→ Problem description:
I would like every line of the records below that contains the word "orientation" copied.
....................
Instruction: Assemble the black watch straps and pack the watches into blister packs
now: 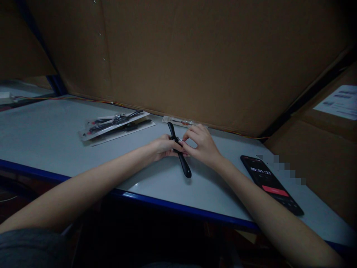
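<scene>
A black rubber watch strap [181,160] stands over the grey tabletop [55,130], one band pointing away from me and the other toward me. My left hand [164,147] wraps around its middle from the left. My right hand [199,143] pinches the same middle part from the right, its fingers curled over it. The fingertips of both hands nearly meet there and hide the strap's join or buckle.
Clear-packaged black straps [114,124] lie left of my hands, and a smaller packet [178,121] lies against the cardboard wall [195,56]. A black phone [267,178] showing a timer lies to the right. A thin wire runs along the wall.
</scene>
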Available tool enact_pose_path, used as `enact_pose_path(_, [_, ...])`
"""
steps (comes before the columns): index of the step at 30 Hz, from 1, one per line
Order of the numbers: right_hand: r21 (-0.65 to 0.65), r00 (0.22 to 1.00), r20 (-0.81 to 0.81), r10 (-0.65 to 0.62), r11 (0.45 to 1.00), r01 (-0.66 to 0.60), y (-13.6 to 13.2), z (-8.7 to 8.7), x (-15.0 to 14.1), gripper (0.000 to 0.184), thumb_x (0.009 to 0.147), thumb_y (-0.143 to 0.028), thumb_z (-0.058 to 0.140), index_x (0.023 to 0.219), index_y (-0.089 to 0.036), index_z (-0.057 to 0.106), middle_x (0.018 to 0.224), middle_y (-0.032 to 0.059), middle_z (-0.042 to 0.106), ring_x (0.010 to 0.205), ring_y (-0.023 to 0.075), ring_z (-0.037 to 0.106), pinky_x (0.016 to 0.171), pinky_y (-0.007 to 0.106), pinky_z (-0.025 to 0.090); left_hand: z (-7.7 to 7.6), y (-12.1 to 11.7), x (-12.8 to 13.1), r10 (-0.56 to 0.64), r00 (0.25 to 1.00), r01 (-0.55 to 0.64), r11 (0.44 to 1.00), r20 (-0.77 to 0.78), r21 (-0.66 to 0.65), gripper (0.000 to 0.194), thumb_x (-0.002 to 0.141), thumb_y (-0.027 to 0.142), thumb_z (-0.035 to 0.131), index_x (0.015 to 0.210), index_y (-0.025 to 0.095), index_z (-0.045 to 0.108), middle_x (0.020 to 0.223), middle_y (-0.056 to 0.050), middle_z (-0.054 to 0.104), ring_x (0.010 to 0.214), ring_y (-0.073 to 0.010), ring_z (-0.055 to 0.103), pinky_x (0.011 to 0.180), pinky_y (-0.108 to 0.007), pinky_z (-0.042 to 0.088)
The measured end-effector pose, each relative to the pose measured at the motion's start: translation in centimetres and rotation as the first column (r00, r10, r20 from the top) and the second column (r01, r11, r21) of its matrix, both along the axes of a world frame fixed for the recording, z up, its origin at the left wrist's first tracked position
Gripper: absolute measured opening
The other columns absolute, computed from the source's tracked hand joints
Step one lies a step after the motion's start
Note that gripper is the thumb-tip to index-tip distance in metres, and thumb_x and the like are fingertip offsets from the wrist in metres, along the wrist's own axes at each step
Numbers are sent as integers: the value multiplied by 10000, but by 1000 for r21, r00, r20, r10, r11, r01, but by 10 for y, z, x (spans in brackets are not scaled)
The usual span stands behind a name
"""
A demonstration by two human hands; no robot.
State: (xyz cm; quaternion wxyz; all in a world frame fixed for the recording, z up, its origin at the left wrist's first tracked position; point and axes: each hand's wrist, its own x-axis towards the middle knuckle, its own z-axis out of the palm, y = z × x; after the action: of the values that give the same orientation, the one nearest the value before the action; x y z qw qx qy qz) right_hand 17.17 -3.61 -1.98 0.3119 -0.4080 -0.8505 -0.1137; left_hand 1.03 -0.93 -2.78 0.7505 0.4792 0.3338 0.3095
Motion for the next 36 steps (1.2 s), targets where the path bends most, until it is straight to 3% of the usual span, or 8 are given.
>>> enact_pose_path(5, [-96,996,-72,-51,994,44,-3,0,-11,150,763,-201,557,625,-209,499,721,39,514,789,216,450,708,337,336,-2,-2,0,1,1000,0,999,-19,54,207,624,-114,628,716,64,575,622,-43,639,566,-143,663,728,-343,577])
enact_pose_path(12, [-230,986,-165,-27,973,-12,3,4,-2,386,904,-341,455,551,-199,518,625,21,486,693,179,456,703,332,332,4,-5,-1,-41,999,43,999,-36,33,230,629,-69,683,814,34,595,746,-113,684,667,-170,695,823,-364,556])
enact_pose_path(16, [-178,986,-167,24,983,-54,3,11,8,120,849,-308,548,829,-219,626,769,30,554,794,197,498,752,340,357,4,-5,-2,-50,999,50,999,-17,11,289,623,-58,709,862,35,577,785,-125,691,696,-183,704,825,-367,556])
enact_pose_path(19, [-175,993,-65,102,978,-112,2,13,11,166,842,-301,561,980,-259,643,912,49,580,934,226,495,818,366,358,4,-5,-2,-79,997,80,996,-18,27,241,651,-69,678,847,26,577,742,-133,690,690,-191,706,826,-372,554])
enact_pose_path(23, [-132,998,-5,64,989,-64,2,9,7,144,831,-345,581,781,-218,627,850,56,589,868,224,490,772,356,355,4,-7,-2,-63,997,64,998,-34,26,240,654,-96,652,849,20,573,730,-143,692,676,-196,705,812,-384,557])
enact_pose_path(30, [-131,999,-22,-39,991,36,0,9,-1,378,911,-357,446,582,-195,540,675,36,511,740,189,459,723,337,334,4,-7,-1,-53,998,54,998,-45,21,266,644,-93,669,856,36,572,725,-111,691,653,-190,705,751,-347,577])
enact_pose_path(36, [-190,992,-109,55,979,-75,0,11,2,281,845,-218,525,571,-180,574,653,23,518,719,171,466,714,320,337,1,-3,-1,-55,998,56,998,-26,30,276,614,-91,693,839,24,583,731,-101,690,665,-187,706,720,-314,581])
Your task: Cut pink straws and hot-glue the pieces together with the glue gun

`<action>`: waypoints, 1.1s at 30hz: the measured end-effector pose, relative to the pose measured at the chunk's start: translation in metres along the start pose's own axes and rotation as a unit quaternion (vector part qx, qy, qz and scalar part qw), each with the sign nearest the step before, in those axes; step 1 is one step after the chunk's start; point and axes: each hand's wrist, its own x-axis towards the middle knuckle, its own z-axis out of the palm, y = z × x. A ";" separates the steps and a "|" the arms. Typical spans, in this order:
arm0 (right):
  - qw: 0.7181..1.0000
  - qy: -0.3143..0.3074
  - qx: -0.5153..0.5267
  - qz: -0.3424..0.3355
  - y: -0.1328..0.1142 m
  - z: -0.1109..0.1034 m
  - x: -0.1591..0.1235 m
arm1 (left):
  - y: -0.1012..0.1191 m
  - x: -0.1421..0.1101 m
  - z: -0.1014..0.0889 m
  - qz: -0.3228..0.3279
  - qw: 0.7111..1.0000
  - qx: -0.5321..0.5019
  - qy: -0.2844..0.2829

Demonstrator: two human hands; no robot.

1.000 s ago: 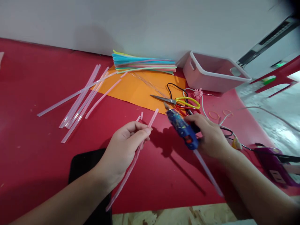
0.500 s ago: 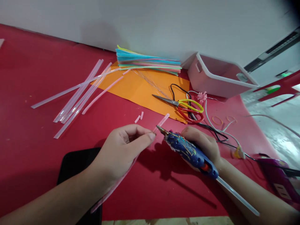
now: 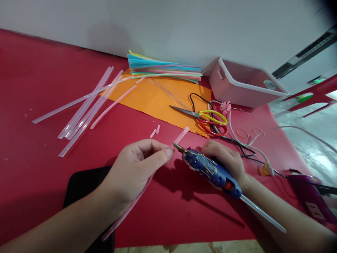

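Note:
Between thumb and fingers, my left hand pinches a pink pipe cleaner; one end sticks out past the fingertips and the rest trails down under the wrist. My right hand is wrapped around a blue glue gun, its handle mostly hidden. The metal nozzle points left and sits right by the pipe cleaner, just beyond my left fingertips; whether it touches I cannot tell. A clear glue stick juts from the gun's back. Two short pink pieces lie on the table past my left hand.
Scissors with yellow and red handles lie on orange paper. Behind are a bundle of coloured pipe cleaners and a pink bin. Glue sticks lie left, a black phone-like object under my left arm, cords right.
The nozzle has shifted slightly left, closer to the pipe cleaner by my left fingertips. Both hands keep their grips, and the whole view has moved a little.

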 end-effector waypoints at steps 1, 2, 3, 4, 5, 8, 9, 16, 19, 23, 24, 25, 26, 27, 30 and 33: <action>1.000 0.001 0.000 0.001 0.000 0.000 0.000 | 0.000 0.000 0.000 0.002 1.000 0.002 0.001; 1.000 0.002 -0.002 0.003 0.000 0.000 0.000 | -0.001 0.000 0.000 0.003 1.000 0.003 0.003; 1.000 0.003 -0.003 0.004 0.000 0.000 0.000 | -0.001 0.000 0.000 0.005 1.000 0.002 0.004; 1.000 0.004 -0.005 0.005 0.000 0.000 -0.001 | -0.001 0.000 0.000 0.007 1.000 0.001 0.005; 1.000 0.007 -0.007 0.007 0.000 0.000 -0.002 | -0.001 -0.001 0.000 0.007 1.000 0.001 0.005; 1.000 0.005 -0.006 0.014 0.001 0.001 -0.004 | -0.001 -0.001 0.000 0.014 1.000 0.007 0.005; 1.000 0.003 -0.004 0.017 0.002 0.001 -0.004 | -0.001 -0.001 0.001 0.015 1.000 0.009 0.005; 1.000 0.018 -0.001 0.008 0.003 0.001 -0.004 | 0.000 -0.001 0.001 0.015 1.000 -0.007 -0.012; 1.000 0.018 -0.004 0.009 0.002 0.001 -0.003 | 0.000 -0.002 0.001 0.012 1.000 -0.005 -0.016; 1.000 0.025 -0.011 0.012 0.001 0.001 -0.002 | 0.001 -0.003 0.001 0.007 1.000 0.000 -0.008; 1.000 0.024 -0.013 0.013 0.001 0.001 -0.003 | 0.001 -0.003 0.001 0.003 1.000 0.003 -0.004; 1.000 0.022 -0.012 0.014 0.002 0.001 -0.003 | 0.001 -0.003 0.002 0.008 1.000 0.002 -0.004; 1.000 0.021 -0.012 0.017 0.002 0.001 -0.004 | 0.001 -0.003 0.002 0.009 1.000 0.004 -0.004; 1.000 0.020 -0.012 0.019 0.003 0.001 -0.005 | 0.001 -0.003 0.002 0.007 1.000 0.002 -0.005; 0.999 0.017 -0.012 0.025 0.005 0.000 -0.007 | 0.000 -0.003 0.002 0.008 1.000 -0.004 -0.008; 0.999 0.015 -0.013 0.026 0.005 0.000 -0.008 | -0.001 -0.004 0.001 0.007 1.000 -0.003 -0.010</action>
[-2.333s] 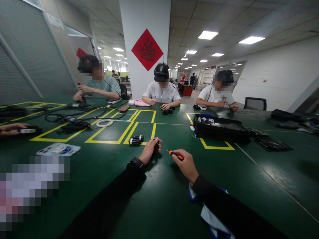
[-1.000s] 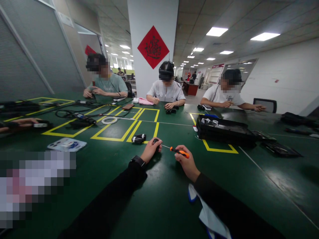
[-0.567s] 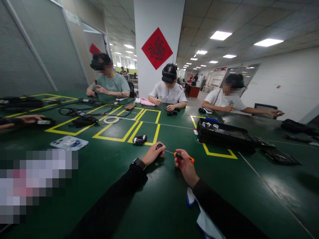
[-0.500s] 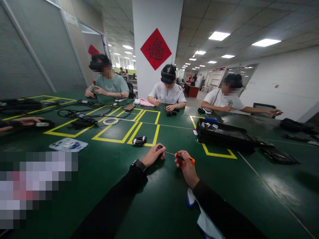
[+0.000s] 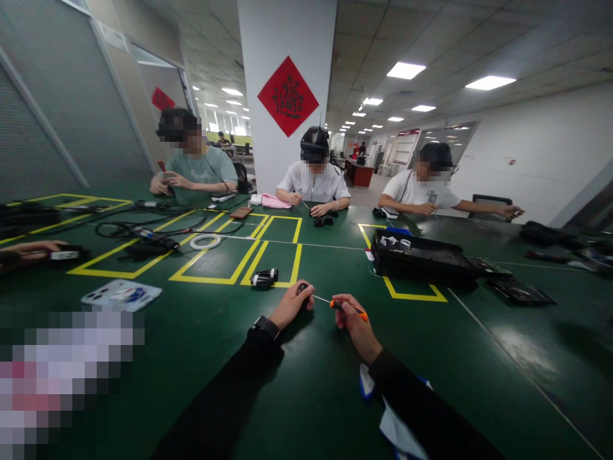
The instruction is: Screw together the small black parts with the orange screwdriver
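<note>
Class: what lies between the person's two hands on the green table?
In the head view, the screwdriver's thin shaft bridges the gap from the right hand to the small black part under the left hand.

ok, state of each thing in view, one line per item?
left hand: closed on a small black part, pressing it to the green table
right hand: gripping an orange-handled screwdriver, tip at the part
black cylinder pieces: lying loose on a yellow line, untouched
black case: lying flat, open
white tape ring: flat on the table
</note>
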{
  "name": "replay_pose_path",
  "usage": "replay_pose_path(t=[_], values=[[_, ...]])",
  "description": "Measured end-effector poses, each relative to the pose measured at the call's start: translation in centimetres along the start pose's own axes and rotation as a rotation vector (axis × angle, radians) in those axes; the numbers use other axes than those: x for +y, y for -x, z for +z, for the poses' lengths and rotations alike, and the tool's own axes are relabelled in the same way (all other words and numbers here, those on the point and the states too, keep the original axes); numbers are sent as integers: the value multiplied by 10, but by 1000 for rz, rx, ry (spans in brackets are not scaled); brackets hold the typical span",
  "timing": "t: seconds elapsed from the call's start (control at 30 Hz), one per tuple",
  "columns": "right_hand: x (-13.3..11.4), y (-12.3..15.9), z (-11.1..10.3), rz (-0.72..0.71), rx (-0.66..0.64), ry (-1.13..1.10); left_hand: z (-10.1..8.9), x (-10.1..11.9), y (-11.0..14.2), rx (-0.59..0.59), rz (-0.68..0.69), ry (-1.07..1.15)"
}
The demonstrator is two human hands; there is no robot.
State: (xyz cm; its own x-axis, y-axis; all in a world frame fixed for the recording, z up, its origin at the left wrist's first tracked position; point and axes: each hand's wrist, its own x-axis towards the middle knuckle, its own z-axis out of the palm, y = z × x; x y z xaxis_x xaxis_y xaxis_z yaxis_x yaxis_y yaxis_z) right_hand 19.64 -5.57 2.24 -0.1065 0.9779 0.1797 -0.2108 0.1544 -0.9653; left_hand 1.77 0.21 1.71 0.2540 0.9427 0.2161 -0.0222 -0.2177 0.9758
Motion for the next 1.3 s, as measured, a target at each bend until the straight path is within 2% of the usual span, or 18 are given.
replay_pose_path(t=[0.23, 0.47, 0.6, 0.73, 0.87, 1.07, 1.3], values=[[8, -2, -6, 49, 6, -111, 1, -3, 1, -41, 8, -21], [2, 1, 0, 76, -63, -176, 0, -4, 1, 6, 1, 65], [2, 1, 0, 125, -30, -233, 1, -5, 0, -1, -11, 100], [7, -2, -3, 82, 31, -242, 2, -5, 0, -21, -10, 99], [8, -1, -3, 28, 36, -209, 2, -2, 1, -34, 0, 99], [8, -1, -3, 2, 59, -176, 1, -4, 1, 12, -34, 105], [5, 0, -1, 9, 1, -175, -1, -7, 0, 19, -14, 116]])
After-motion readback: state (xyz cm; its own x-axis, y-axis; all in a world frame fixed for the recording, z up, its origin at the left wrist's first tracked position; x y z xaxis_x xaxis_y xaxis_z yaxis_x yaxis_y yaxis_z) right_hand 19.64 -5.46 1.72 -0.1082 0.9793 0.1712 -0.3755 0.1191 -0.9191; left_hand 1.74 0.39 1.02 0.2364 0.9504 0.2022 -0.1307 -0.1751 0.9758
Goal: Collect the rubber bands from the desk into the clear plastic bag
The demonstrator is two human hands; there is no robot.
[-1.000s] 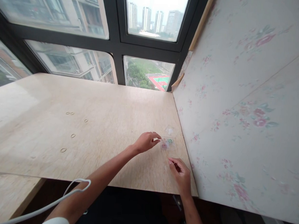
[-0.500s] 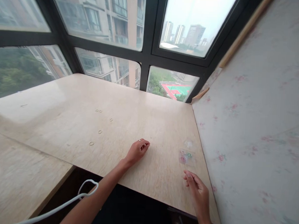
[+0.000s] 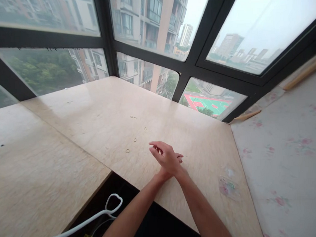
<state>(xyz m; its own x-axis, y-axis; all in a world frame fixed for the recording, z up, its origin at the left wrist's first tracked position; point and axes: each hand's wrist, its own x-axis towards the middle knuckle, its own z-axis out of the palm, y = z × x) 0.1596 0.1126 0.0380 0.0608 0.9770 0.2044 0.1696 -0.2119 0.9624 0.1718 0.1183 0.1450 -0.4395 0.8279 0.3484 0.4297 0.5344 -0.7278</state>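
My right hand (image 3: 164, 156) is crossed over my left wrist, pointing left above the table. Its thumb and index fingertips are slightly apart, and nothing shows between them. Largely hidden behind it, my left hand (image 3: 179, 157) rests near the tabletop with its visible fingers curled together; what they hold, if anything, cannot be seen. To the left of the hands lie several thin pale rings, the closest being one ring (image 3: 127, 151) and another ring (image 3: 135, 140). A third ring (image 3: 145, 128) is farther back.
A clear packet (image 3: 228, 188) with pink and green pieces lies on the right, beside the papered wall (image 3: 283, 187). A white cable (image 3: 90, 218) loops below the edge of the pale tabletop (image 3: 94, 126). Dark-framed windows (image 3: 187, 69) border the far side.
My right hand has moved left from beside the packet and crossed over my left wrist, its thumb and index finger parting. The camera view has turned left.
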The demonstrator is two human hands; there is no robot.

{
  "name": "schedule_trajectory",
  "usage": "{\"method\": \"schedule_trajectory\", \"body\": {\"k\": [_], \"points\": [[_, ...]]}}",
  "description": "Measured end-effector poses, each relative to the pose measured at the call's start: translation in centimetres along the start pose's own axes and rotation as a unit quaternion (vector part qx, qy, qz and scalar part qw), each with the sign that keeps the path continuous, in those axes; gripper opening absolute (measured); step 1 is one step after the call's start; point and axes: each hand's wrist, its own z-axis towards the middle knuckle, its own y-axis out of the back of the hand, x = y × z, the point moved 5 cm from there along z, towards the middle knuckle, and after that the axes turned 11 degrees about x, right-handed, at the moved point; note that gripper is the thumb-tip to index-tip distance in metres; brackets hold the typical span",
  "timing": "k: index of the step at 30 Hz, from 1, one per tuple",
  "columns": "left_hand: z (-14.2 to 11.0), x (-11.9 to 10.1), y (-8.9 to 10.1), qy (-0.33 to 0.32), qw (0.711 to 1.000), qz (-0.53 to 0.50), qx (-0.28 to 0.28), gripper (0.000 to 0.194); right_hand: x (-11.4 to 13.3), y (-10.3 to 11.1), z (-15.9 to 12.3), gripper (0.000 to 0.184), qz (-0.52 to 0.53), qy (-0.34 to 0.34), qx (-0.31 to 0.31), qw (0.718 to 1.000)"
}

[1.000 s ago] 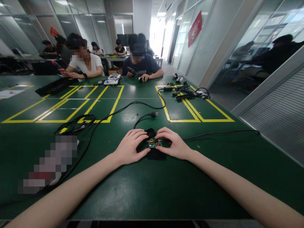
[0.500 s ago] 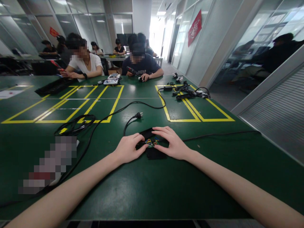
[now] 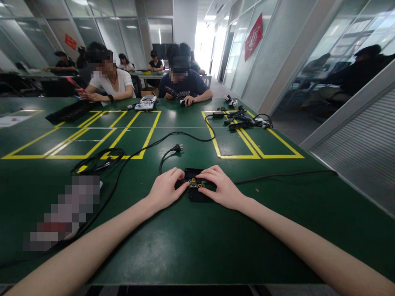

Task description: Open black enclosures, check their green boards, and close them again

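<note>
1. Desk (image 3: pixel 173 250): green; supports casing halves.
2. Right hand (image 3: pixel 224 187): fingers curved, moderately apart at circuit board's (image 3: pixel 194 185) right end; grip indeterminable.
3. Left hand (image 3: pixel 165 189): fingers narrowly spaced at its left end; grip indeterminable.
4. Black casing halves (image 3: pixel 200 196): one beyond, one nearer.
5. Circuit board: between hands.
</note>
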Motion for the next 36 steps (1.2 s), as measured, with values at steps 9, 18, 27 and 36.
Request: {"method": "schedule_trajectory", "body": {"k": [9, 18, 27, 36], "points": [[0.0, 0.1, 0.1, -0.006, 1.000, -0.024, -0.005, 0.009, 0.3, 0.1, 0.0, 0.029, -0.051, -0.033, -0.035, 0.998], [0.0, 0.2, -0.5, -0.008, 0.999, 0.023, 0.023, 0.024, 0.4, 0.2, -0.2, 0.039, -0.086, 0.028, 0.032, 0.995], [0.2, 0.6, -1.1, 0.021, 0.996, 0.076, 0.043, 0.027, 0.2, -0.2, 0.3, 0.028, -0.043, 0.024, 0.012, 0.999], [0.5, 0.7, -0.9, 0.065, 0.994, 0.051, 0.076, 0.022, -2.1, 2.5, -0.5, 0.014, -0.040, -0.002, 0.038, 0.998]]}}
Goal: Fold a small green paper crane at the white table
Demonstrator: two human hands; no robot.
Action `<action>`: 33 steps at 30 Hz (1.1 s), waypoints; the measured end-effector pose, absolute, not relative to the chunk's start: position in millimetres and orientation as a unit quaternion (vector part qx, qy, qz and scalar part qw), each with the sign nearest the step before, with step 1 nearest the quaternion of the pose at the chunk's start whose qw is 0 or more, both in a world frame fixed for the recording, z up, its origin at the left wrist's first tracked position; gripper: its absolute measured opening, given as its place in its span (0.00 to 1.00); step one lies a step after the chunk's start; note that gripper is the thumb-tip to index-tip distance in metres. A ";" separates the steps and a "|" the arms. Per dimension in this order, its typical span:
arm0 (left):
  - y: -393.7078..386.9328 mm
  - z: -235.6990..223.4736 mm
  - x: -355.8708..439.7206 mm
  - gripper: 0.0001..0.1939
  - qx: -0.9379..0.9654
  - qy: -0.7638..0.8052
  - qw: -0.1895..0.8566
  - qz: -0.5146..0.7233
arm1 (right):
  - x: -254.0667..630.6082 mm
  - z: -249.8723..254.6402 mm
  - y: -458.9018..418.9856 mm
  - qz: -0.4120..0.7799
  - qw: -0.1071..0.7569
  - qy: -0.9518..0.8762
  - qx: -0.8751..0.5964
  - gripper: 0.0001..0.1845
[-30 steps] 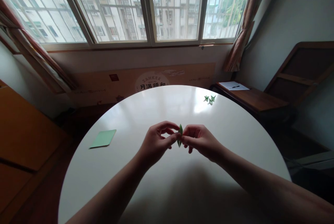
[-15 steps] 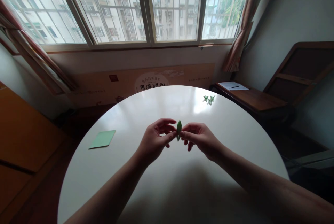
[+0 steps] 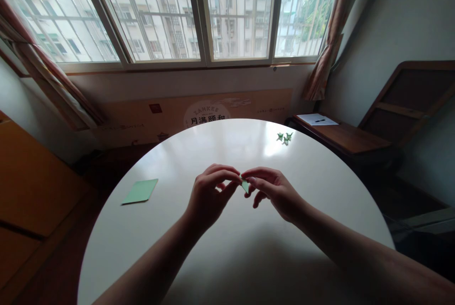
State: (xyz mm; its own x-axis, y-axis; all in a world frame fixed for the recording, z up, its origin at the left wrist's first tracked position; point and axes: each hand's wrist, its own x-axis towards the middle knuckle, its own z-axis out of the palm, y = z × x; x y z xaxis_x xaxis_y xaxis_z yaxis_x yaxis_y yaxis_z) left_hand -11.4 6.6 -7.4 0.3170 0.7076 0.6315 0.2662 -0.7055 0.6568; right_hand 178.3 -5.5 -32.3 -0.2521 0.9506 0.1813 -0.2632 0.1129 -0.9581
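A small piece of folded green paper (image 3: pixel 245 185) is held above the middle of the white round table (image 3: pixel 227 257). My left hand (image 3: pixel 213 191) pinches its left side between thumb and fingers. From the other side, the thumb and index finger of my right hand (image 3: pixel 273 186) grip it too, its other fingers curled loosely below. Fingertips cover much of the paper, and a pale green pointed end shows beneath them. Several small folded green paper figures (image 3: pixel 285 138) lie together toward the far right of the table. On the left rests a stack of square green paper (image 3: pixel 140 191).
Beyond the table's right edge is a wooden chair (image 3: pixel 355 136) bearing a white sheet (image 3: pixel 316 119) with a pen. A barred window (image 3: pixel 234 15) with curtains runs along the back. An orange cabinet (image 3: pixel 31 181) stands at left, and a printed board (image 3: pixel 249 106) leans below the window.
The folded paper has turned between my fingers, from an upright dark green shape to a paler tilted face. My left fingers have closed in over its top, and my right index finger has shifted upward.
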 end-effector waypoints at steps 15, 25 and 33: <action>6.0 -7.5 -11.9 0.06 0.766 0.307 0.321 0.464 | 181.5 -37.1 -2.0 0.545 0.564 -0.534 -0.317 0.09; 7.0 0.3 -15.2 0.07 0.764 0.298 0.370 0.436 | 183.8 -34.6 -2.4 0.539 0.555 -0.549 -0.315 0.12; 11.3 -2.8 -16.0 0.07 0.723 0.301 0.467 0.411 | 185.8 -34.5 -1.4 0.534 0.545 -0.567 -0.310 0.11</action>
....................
→ Response:
State: (xyz cm; quaternion wxyz; all in a world frame fixed for the recording, z up, its origin at the left wrist's first tracked position; point and axes: each hand's wrist, its own x-axis towards the middle knuckle, its own z-axis out of the palm, y = z × x; after the action: of the values that give the same orientation, the one nearest the value before the action; x y z qw qx qy qz) right_hand 17.17 -3.61 -1.98 0.3119 -0.4080 -0.8505 -0.1137; left_hand 1.03 -0.93 -2.78 0.7505 0.4792 0.3338 0.3095
Action `<action>`: 33 steps at 30 Hz (1.1 s), waypoints; the measured end-effector pose, absolute, not relative to the chunk's start: position in millimetres and orientation as a unit quaternion (vector part qx, qy, qz and scalar part qw), each with the sign nearest the step before, with step 1 nearest the quaternion of the pose at the chunk's start whose qw is 0 or more, both in a world frame fixed for the recording, z up, its origin at the left wrist's first tracked position; gripper: its absolute measured opening, given as its place in its span (0.00 to 1.00); step one lies a step after the chunk's start; note that gripper is the thumb-tip to index-tip distance in metres. A ";" separates the steps and a "|" the arms. Per dimension in this order, its typical span:

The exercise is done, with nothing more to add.